John McCain was never “in” on the exclusive social conservative wing of the conservative party. He dared to run against, George W. Bush in 2000 (the hand-picked choice of Karl Rove and the social conservative wing). McCain dared to cry “foul” when he was assaulted by slime tactics that questioned his war heroism, and demonized his public record. Worse, McCain seemed to preach compromise on such sensitive issues as immigration and abortion, he dared to suggest the social agenda was not as important as the fiscal agenda, and suggested the geopolitical goals of the country, are not always achieved by brute force.
The right wing, social conservative pundits slaughtered McCain, they sliced him up, they fed him to their wolf packs, and they tittered with glee when he was defeated. “This is what you get for being a moderate Republican,” they chided. “Only real conservatives will thrive in our party,” they decreed.
2008 has come along, and to the utter outrage of the Republican Party “base”, John McCain is not only alive and well, he’s a few weeks from seizing the Republican nomination for President of the United States.
The social conservative wing of the Republican Party has done everything it can to stop John McCain from winning.
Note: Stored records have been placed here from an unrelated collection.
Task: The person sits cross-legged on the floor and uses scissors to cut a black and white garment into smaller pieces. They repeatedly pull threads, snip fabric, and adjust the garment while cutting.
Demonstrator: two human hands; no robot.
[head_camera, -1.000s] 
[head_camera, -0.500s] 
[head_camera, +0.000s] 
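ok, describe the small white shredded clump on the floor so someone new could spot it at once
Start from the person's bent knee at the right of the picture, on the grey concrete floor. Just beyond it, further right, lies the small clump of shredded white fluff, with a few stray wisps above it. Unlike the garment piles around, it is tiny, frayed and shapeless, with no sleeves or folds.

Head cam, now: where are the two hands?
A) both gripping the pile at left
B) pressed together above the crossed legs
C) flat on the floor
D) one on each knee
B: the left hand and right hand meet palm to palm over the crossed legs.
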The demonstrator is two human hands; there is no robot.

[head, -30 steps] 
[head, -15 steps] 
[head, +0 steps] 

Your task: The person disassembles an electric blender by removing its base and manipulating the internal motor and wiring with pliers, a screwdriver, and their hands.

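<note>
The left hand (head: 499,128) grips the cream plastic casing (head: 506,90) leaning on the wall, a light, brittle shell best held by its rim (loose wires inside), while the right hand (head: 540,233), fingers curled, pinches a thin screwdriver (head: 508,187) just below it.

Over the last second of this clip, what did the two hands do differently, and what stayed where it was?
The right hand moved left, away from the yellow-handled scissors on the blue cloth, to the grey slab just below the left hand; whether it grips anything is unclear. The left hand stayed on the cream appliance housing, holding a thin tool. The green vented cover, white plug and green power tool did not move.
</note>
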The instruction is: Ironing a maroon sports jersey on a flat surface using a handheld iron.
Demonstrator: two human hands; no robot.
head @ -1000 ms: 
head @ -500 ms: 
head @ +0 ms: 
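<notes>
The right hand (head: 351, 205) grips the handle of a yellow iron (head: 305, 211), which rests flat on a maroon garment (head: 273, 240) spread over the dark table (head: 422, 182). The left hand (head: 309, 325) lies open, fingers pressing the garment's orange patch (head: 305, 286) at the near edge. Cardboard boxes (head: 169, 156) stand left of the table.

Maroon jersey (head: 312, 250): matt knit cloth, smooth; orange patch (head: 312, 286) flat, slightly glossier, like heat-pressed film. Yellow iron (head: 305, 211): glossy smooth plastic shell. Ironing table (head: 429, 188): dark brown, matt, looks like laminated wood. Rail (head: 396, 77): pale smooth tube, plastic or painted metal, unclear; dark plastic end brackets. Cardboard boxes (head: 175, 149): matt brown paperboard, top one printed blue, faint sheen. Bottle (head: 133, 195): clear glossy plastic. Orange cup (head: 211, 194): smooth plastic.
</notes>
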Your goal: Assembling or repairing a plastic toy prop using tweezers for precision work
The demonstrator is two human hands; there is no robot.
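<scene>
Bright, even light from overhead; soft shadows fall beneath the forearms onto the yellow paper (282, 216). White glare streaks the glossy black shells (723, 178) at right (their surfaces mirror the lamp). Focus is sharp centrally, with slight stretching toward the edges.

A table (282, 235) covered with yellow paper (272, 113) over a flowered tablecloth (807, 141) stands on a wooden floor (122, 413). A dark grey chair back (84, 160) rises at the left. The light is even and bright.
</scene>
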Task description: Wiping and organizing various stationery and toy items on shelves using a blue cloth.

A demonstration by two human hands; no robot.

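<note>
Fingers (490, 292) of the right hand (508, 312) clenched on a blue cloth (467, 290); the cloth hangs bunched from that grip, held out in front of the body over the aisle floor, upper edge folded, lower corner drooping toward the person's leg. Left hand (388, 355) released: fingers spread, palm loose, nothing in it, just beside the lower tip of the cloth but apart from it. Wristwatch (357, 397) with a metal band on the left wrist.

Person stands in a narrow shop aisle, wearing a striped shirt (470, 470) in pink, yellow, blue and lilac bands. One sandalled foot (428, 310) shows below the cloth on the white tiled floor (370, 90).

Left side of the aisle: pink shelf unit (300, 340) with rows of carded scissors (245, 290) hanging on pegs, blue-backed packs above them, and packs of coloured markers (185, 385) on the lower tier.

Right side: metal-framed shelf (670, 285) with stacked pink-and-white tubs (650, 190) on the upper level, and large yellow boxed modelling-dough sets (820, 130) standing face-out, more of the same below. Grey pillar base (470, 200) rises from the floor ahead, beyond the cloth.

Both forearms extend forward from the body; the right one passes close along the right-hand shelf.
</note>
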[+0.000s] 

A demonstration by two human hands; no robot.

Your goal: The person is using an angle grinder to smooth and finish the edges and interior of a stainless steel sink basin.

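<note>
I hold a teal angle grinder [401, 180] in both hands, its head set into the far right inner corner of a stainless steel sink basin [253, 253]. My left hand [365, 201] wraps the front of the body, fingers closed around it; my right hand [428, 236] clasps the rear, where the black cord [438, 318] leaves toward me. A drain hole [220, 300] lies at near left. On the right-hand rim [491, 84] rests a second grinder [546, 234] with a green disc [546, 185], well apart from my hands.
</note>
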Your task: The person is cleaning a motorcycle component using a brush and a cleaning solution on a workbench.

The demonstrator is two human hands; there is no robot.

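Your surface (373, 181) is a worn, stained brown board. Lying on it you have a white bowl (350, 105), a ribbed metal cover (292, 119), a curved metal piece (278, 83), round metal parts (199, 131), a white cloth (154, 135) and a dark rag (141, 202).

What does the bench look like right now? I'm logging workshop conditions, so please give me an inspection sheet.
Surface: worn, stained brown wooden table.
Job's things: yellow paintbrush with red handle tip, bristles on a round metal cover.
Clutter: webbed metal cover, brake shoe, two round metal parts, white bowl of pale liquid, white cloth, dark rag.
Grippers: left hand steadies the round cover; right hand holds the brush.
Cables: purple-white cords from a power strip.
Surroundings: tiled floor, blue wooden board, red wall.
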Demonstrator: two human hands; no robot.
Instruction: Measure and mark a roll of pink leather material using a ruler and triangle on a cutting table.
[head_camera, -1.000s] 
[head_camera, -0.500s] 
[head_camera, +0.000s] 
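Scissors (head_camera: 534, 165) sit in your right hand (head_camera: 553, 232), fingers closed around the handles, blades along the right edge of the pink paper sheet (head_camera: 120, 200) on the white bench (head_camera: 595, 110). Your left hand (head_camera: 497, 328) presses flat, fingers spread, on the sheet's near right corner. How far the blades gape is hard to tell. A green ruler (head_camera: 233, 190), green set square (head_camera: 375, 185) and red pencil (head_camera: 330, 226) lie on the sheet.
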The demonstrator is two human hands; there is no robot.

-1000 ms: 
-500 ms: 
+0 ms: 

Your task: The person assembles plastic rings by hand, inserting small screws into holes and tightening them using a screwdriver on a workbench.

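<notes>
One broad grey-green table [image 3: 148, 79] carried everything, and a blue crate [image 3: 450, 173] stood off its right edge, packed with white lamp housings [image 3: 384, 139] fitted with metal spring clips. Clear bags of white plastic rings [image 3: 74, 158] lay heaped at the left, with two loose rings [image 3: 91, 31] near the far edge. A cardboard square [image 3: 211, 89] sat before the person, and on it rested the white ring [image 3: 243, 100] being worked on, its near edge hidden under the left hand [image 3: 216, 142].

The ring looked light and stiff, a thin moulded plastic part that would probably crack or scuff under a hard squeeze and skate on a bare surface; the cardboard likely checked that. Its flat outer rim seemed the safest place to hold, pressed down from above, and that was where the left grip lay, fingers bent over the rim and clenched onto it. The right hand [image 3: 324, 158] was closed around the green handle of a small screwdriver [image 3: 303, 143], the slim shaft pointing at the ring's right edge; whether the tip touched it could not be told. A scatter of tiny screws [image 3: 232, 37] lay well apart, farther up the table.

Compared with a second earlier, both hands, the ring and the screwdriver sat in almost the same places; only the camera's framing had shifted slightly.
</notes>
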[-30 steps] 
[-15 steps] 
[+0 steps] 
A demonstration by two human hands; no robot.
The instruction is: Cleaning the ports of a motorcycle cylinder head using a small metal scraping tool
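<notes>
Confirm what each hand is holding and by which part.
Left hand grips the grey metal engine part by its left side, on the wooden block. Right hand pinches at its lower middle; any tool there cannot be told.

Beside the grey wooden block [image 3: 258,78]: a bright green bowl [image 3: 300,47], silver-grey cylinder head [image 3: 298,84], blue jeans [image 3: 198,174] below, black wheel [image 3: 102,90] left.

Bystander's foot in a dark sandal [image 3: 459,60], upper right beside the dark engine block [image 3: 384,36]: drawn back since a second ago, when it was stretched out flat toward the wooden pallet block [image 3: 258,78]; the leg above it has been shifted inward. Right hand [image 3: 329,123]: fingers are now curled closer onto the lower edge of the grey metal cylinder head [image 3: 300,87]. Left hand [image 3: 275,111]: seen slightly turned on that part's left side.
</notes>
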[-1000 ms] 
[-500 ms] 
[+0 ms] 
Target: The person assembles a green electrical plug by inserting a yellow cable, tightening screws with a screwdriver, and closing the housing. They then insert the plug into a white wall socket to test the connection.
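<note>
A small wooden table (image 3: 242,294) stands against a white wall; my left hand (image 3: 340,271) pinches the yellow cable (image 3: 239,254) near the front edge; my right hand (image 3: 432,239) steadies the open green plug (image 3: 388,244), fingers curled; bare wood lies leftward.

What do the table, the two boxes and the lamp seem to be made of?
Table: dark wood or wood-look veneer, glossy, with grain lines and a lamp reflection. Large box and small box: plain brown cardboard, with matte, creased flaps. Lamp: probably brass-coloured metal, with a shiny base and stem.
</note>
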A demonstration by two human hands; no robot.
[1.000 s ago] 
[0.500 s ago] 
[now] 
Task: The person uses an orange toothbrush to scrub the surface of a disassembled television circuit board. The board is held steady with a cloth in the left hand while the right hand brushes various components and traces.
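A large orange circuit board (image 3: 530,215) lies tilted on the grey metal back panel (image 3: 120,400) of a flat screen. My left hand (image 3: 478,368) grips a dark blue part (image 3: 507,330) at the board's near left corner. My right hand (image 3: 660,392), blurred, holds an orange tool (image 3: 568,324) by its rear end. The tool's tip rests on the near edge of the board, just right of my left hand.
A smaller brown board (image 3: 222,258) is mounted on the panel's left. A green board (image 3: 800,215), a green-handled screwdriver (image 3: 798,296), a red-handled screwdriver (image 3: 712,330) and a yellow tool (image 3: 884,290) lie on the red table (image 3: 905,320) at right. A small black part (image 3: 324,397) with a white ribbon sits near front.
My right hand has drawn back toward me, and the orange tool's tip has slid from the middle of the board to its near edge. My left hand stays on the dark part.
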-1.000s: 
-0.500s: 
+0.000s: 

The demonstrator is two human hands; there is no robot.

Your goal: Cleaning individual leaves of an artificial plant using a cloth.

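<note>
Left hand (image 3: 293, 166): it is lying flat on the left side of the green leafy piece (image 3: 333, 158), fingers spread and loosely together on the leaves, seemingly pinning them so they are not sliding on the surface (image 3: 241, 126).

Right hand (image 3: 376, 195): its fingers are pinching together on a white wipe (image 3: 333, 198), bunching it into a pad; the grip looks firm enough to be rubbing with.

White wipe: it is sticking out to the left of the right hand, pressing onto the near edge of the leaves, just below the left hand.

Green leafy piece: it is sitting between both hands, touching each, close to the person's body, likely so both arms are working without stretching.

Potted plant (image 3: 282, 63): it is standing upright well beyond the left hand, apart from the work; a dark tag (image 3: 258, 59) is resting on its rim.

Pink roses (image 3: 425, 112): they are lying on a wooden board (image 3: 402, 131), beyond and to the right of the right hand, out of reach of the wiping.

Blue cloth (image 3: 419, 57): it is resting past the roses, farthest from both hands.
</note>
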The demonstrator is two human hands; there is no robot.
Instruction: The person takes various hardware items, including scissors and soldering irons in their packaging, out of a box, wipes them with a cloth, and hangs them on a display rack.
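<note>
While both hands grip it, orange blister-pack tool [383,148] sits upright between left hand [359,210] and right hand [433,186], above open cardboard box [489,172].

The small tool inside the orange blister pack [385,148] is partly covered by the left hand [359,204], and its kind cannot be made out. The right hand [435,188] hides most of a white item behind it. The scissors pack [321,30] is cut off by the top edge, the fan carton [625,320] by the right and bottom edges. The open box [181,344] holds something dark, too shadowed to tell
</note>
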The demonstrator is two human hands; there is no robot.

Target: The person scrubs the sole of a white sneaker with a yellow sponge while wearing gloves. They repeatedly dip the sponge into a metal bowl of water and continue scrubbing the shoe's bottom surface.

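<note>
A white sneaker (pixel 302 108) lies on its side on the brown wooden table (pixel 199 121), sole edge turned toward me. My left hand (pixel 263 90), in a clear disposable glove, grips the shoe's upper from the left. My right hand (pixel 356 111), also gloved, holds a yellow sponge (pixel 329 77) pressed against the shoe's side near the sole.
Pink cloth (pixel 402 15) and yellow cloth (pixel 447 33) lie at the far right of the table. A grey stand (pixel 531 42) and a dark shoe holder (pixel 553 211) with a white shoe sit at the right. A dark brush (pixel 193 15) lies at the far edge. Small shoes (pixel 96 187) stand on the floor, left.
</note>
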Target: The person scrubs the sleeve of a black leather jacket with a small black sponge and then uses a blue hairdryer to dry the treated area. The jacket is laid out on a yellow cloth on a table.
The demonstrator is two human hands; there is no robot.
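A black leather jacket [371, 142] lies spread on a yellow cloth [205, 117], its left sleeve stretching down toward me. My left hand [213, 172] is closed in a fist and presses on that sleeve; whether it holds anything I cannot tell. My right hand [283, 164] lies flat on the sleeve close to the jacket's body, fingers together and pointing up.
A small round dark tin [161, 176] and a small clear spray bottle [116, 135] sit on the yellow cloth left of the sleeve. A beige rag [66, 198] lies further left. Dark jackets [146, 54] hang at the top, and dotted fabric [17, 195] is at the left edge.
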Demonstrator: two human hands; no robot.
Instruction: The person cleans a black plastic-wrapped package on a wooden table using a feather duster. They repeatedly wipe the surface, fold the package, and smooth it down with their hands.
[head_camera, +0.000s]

Rush Limbaugh in fact, has turned his website and his radio show in a 3-hour long daily rant about the “evils” of John McCain. There’s no gray area in Rush’s editorial rants either. He suggests without apology, that McCain is a liberal that will destroy the Republican Party in 2008. His rants are supported across numerous blogs, commentators and editorials on that side of the spectrum, even Ann Coulter declared last week, that she’d rather vote for Hillary Clinton than vote for John McCain. Folks, to social conservatives, this is akin to saying you’d rather contract syphilis than kiss the groom.
During the Super Tuesday primaries, the social conservative power core, were urging voters to mobilize and defeat McCain. Ari Fleishcer lowered himself to appear on the CNN broadcast of the primaries, and with each result shrugged and said “McCain is not the clear choice of my party”. Karl Rove went to the flagship Fox News, and also insisted the race was not over, despite McCain’s success.
What happened on Super Tuesday essentially was that the social conservatives made a huge power push, and nothing happened. In fact, if anything, the voters went in the opposite way. Each Rush Limbaugh editorial somehow seemed to bring John McCain another vote. The party rejected the very power core that had brought it success in 2000 and 2004.
It’s an amazing change, and the elite members of social conservative wing of the Republican Party are livid. They don’t control the party’s destiny anymore, they learned that Republicans are not all “ditto heads”, that Goldwater Republicanism is not a dinosaur, and that a moderate conservative, is still a legitimate conservative that can win the Republican nomination.
That’s an amazing change in the landscape of American politics, essentially, what has happened in 2008 is Rush Limbaugh, Ann Coulter and Sean Hannity have become irrelevant. Their preferred choice in 2008 is getting slaughtered. People still listen to these guys, but they don’t comply with their commands. They have no real influence. Their rhetoric pushes the party in the opposite direction that they want.
As an independent, with no allegiance to any political party, I find the diminishment of the social neo-con’s influence over the Republican Party to be fascinating. Despite all their yelling, clamoring and demands that McCain is a heretic, McCain responds by proceeding to thrash his opposition. I am unsure if I’ll ever vote for John McCain, but I do recognize his ascendancy as a sign of a fundamental power-shift in the Republican Party.
Here we have a politician, outside of the Karl Rove mold, and he is winning, and there’s nothing Rush Limbaugh can do about it. That outrages Rush, but it fascinates me, because it signals a change. Essentially what is happening in 2008 is the more Rush Limbaugh yells, the more the party moves away from him and his ditto-heads. Indeed the era of the “ditto-head” seems to be coming to a close, and that is real change.